A calculation view can be generated for this.
Quick Tip: It is easier to propagate fields to semantics than adding them to individual steps (this can be done by selecting the desired fields by right clicking on it and selecting “Propagate to Semantics”)

System views can then be added by projection to calculation view.
Hint: If columns from HOST_PLAN_CACHE are used, they must be redefined as NVARCHAR (type NCLOB is not usable in analytic frontends):
- ACCESSED_OBJECT_NAMES
- ACCESSED_TABLE_NAMES
- STATEMENT_STRING
To reuse the original field name, like ACCESSED_OBJECT_NAMES, it can be changed to xxx_RAW.
As shown in figure below, the original field name is changed to ACCESSED_OBJECT_NAMES_RAW and by doing so the original field name can be used for the new defined column name.
(HANA features like ALIAS in SQL Script can be used to change the original format. Output column can be selected and the name can be changed in properties to the desired name as shown below.

To use the NCLOB columns in Analysis for Office, string can be restricted to 256 characters (as done in the example) MS-Excel displays up to 1024 characters in a single cell and characters are viewable in formula area as shown in the figure below.)

To connect the two system views, join (inner) condition is used to show only OOM relevant information on HOST, PORT and STATEMENT_HASH columns. NCLOB columns should be removed to activate the calculation view (renamed to xxx_RAW in example).

In the last part before activation, RANK object needs to be added due to multiplying lines of JOIN functionality and lines (based on STATEMENT_HASH) need to be restricted to one single line (as displayed in image below.)

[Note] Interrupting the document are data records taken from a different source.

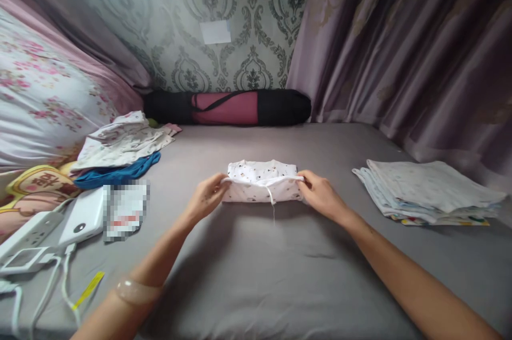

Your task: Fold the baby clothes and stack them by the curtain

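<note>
A white garment with small dark prints lies on the grey sheet in the middle, folded into a wide, low shape. A white drawstring hangs from the middle of its front edge. At the garment's left end, my left hand pinches the waistband between thumb and fingers. My right hand grips the same band at the right end. Between the two hands the band is stretched and slightly raised, and the printed back part shows behind it.
A stack of folded cloths is at the right. Loose clothes lie at the left, near a power bank, power strip, cables and a blurred packet. A black and red rolled bag lies along the wall.
</note>
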`<state>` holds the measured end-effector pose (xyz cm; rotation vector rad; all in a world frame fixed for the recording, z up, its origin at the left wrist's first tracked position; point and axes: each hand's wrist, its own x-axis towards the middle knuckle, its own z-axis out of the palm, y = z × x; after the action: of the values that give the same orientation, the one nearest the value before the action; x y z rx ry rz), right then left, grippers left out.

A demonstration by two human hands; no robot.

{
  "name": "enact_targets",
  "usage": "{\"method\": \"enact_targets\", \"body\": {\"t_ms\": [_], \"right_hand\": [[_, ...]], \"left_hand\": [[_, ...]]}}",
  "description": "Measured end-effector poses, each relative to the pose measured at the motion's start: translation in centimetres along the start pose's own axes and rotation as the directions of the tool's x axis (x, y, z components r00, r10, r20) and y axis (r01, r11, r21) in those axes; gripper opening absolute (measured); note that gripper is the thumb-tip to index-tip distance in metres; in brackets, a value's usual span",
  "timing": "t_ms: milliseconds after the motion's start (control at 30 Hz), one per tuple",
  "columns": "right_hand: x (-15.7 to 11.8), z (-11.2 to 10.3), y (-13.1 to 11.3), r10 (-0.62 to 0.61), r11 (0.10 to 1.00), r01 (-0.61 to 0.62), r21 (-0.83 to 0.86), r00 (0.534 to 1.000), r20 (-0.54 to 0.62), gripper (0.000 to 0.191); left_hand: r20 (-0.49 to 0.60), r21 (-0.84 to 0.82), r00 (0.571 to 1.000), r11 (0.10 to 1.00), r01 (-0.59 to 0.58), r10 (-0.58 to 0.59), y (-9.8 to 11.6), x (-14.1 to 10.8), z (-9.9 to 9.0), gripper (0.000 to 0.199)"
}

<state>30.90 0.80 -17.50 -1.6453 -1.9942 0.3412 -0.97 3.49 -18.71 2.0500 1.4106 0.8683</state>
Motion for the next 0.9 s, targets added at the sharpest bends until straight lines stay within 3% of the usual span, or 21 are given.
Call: {"method": "enact_targets", "body": {"t_ms": [133, 300, 433, 633, 900], "right_hand": [[3.8, 2.0, -0.2, 0.1, 0.991, -0.109, -0.072, 0.988, -0.118, 0.028], [6.9, 4.6, 0.6, 0.251, 0.936, -0.271, -0.223, 0.961, -0.114, 0.032], [7.0, 6.1, 1.2, 0.336, 0.888, -0.336, -0.314, 0.94, -0.057, 0.032], [6.8, 6.5, 1.5, 0.386, 0.861, -0.395, -0.32, 0.918, -0.093, 0.03], [7.2, 6.3, 1.7, 0.41, 0.857, -0.412, -0.311, 0.909, -0.075, 0.031]], "left_hand": [[-0.193, 0.072, 0.977, 0.992, 0.103, -0.087, -0.6, 4.0, 2.2, 0.021], [-0.286, 0.235, 0.955, 0.961, 0.146, -0.075, -2.6, 7.6, 5.2, 0.021], [-0.247, 0.367, 0.963, 0.909, 0.197, -0.109, -4.1, 8.1, 6.8, 0.019], [-0.235, 0.434, 0.957, 0.863, 0.259, -0.169, -4.1, 7.9, 7.0, 0.02], [-0.364, 0.362, 0.921, 0.89, 0.279, -0.14, -4.6, 8.0, 7.3, 0.01]]}}
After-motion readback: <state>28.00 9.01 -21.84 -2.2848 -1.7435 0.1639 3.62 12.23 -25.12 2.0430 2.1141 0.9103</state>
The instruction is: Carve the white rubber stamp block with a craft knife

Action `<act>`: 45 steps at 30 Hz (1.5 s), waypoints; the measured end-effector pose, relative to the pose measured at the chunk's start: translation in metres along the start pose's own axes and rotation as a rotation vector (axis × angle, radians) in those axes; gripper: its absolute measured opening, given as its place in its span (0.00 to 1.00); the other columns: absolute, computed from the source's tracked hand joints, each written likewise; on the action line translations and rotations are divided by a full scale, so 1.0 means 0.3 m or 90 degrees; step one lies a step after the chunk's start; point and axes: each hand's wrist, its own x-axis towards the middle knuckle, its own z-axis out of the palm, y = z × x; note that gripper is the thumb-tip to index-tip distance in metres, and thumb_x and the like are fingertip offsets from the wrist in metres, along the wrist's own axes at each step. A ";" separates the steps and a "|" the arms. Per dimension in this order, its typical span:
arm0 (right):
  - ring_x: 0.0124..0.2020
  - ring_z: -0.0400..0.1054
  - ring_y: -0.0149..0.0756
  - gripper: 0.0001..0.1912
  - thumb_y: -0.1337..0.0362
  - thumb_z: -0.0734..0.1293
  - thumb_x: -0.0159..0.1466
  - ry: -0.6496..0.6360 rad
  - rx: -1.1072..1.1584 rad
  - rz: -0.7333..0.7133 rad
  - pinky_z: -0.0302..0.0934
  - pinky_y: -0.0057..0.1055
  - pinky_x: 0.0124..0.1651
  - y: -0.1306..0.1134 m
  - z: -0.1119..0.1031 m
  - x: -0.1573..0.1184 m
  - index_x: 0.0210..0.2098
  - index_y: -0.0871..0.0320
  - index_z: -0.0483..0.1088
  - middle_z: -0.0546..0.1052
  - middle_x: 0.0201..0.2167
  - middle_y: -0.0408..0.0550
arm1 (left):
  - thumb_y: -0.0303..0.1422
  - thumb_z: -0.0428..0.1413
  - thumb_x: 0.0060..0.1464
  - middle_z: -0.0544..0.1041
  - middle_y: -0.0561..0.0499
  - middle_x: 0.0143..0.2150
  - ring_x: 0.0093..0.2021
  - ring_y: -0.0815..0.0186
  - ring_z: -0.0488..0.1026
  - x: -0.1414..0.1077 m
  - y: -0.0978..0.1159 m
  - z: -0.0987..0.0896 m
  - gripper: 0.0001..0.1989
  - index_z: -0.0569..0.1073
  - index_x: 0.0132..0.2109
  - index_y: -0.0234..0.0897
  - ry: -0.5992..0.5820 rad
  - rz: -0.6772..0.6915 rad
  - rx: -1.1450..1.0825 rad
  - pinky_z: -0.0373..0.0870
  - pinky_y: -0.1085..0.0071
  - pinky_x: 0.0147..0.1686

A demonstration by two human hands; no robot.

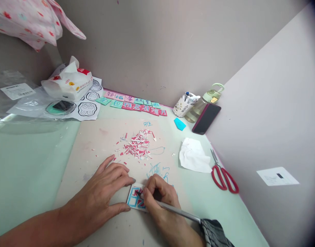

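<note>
White-faced rectangular block [133, 198], small, drawn over in thick blue lines, with red showing between them. Lies flat on the large beige board [75, 171], in its near part, right side hidden under fingers. Of the two hands, first the left hand [107, 187]: loosely spread, palm down, grasping no tool, index fingertip by the block's upper left corner, thumb by the lower left one. Cannot tell how firmly pressed there. Next the right hand [161, 197]: curled tight, with hold of a slim silvery pen-shaped tool [176, 210], dark pointed tip at the block's face.

Beyond the block, on the same board, a loose heap of red and white scraps [138, 145], with blue scribbles [156, 169] nearer the right hand. Under the board, the pale green bench [31, 151]. Along its back edge, two rows of small pink, red and mint-green tiles [136, 106], marked with characters. Toward the back left corner, a white soft tissue pack [70, 85] on white paper with black outline drawings [87, 109]. Near the back right corner, a white printed pen cup [181, 107], a clear green-lidded bottle [194, 111] and a dark phone [206, 119], just in front of these a turquoise chip [179, 124]. By the right edge, a crumpled white tissue [194, 156] beside red-handled scissors [225, 180].
</note>
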 end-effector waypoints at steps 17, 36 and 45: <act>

Out of Memory (OOM) calculation view show the number of OOMs that occurred, the users who created them, and the application that was causing OOM and the SQL statement.
Conclusion
System stability and customer satisfaction can be enhanced by using the calculation view irrespective of lines (for example, in broadcast functionality, BIAnalyst provides a simple Analysis for Office Broadcasting tool.) By analyzing the problematic SQL statement in the view, problems can be identified, and based on this, SQL statement can be rearranged to reduce memory problems and exhaustion.